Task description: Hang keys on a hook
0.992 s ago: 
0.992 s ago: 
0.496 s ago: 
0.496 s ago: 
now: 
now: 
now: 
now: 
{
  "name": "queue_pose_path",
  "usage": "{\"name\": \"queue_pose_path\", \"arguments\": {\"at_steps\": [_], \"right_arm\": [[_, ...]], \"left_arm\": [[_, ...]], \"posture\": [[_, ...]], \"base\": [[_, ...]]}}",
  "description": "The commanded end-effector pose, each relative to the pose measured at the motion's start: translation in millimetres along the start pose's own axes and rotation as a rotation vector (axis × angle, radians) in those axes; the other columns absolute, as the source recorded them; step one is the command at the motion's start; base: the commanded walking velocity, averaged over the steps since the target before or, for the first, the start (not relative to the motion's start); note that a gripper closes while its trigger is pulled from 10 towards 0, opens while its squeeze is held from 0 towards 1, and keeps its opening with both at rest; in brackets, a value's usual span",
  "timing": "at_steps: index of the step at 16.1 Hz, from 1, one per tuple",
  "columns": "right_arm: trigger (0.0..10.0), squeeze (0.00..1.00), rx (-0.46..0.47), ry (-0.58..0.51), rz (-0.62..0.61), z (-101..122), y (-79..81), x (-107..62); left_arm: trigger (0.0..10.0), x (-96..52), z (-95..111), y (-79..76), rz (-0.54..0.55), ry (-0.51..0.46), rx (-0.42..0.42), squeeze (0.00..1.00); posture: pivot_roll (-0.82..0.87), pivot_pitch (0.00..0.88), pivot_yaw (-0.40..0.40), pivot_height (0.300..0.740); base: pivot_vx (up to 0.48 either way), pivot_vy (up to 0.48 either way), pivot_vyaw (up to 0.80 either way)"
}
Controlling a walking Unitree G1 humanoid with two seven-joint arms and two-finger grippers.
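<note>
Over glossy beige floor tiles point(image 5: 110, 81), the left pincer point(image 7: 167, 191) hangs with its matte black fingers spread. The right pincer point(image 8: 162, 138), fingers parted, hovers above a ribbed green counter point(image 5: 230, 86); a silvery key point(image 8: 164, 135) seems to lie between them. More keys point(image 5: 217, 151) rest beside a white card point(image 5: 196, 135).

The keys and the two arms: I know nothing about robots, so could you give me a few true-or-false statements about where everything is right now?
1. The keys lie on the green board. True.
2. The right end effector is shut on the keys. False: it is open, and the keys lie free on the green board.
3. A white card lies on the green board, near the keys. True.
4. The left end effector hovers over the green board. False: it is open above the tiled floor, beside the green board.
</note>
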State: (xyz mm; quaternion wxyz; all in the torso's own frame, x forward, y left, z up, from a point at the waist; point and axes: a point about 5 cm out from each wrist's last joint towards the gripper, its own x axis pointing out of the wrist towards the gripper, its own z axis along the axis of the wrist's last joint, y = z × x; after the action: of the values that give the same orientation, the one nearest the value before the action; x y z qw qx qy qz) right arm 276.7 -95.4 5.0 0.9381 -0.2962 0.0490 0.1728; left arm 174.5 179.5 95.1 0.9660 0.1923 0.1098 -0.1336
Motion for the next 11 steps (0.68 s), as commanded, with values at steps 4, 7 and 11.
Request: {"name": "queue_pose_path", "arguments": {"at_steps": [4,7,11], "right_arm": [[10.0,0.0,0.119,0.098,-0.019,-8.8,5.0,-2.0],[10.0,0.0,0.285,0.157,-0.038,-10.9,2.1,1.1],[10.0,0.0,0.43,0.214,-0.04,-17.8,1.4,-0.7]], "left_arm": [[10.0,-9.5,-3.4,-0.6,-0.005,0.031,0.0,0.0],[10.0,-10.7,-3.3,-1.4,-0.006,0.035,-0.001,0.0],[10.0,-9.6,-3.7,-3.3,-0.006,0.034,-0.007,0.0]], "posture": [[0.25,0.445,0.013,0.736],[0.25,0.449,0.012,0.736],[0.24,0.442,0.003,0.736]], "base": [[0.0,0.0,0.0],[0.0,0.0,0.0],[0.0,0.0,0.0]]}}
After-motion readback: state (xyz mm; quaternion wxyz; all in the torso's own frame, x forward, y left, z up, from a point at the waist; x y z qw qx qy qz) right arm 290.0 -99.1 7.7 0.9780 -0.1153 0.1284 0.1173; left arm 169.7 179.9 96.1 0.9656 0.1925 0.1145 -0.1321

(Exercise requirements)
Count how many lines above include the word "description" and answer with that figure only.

(Answer)
2